A RectangularRoom represents a rectangular region containing clean or dirty
tiles.
A room has a width and a height and contains (width * height) tiles. At any
particular time, each of these tiles is either clean or dirty.
"""
def __init__(self, width, height):
"""
Initializes a rectangular room with the specified width and height.
Initially, no tiles in the room have been cleaned.
width: an integer > 0
height: an integer > 0
"""
self.width = width
self.height = height
self.tiles = {}
for x in range(self.width):
for y in range(self.height):
self.tiles[(x, y)] = False
def cleanTileAtPosition(self, pos):
"""
Mark the tile under the position POS as cleaned.
Assumes that POS represents a valid position inside this room.
pos: a Position
"""
x = math.floor(pos.getX())
y = math.floor(pos.getY())
self.tiles[(x, y)] = True
def isTileCleaned(self, m, n):
"""
Return True if the tile (m, n) has been cleaned.
Assumes that (m, n) represents a valid tile inside the room.
m: an integer
n: an integer
returns: True if (m, n) is cleaned, False otherwise
"""
return self.tiles[(m, n)]
def getNumTiles(self):
"""
Return the total number of tiles in the room.
returns: an integer
"""
return self.width * self.height
def getNumCleanedTiles(self):
"""
Return the total number of clean tiles in the room.
returns: an integer
"""
return sum(self.tiles.values())
def getRandomPosition(self):
"""
Return a random position inside the room.
returns: a Position object.
"""
return Position(random.random() * self.width,
random.random() * self.height)
def isPositionInRoom(self, pos):
"""
Return True if pos is inside the room.
pos: a Position object.
returns: True if pos is in the room, False otherwise.
"""
return ((0 <= pos.getX() < self.width)
and (0 <= pos.getY() < self.height))
Surprisingly, these two chunks of code produce completely different results. I want to know why this happens. int() and floor() should have the same effect on a positive number and the two random functions seem to produce similar numbers.

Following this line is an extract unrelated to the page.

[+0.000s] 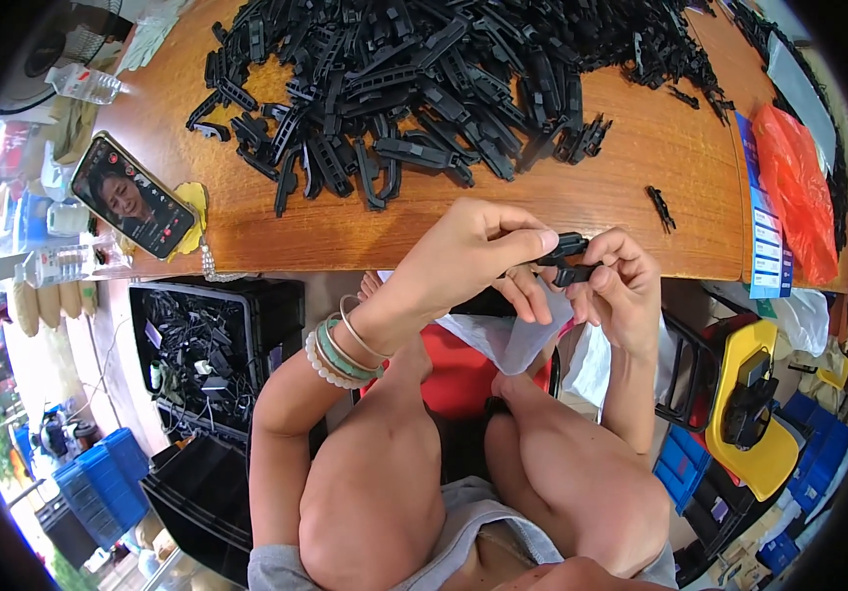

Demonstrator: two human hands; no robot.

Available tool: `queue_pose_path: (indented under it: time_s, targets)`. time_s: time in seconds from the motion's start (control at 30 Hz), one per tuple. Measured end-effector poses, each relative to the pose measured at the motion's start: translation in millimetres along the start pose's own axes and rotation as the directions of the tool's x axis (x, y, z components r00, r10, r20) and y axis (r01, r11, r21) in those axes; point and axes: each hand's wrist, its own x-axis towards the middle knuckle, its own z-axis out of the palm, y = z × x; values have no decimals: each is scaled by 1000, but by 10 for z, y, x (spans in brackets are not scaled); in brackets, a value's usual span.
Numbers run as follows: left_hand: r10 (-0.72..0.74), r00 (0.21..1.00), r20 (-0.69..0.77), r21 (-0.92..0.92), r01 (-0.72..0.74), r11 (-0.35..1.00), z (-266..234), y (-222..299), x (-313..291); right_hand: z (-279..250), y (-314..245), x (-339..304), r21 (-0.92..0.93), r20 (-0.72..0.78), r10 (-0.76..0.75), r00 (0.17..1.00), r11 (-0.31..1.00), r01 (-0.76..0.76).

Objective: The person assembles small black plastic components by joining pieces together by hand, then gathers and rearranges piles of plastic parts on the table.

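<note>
My left hand [478, 241], with bangles and a bead bracelet at its wrist, is at the table's near edge. Its thumb and fingers pinch a black plastic part [567, 244]. Just beside it, the thumb and index finger of my right hand [625, 276] grip a smaller black plastic piece [574, 275]. The two pieces are close together; whether they are joined I cannot tell. Ahead, a big heap of long black plastic parts [434, 98] covers the far middle of the wooden table [443, 232].
One small black part [660, 208] lies apart, right of the heap. A propped phone [135, 194] stands at the left, a red plastic bag [795, 192] at the right. Below the table are a black crate [202, 355] of dark parts and a yellow chair [754, 433].
</note>
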Motion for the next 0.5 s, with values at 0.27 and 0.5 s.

Well, I don't know the answer to your question - I suspect they return the exact same thing. However, I think there is a problem with your solution that might explain the output:
In 'cleanTileAtPosition'
self.cleaned.append((int(pos.getX()), int(pos.getY())))
In 'getNumCleanedTiles'
return len(self.cleaned)
This code seems to allow a tile to be cleaned more than once. Which is not what your teachers code does, as the tile can only be set to 'True' once.
(by the way, since random.randrange returns an integer.. integer conversion should do nothing!)
EDIT: Also - I think the type difference is worth considering. But all your types are 'ints' so it shouldn't be a problem.
There is one big difference between your approaches. random.randrange returns an integer, and you call int() on the positions. You are working with integers.
Meanwhile, random.random() * something returns a float, and math.floor also returns a float. Your teacher is working with floats all the time.
That is the at least the difference between int and math.floor, but I don't know why that would produce completely different results. Could you be a little more concrete about that?
Consider the following example:
>>> a = 1.2
>>> b = int(a)
>>> c = math.floor(a)
>>> b
1
>>> c
1.0
>>> type(c)
<type 'float'>
>>> type(a)
<type 'float'>
>>> type(b)
<type 'int'>
Even though int() and floor() do the "same thing" for positive integers, the result is of a different type. This can result in all kinds of different interactions depending on the operations you do with them later on. Python will figure out how to make it "work" from its perspective, though it won't necessarily give you the results you want.
Generally when doing any kind of math in programming, you want to be consistent in the types you use so that you don't have to worry about typecasting and promotion and all that nasty stuff.
Using "integers" instead of math.floor terhe would be better - still, Python has enough black magic in float <-> integer comparisons that this difference alone should be no problem in the code above. The code however, in both versions has a distinct Java or C++ "accent" making it much more complictaed than simple Python code can be. It is likely the difference arises in some other point of the code - not on this rounding. For example - try using random.randint instead of getting a float and later rounding it, to start with.